Instructions for the task:
Copy out every line of the data where the word "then" is found.
Collected material below:
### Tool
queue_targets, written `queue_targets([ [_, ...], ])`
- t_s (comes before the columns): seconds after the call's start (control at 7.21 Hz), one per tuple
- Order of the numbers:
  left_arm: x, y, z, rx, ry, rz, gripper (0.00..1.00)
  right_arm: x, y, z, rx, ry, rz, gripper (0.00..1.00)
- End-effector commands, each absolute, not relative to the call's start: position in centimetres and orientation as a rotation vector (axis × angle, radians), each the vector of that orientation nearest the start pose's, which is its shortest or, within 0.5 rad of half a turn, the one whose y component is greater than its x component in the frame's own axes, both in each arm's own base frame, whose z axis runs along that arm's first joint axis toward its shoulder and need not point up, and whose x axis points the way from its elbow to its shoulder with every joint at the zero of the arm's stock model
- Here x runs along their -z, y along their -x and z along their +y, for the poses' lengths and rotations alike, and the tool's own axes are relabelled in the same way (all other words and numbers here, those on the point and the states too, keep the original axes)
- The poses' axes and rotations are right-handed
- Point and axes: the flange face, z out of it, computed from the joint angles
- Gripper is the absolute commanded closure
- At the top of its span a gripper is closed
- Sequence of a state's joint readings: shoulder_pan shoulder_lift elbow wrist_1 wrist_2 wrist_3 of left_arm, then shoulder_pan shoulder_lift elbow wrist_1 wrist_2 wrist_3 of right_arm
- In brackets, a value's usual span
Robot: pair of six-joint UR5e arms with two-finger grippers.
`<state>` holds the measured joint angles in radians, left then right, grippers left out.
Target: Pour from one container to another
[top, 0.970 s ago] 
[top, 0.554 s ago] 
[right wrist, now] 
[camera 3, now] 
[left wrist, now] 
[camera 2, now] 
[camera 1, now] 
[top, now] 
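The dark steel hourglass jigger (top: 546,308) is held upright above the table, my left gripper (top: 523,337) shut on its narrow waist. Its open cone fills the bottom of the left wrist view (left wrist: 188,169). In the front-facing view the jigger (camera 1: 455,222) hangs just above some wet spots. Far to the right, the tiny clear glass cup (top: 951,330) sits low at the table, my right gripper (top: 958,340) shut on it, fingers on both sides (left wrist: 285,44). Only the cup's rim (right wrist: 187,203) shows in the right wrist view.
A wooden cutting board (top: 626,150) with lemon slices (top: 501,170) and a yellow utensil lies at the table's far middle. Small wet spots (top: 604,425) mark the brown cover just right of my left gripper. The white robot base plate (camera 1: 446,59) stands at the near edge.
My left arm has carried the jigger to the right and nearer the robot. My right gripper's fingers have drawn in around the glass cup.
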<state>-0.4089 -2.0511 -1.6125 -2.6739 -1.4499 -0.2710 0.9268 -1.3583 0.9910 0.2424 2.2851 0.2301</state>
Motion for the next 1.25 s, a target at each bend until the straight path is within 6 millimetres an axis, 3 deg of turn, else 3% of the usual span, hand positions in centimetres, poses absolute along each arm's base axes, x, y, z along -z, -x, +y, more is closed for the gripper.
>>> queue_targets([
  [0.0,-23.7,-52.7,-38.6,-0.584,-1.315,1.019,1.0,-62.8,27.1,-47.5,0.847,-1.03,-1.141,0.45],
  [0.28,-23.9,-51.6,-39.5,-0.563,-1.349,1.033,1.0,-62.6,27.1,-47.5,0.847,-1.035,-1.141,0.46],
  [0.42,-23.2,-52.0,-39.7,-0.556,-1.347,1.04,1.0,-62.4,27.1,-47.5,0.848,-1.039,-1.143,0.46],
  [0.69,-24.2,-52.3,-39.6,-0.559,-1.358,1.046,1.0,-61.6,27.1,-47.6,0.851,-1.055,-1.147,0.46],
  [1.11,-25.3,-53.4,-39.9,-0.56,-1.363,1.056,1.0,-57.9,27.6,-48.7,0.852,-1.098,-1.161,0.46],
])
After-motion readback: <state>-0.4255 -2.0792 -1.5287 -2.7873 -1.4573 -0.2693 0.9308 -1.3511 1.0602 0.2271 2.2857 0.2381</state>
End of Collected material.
Exercise response:
- Sequence of a state's joint readings: shoulder_pan shoulder_lift elbow wrist_1 wrist_2 wrist_3 of left_arm, then shoulder_pan shoulder_lift elbow wrist_1 wrist_2 wrist_3 of right_arm
`<state>` holds the measured joint angles in radians, left then right, grippers left out.

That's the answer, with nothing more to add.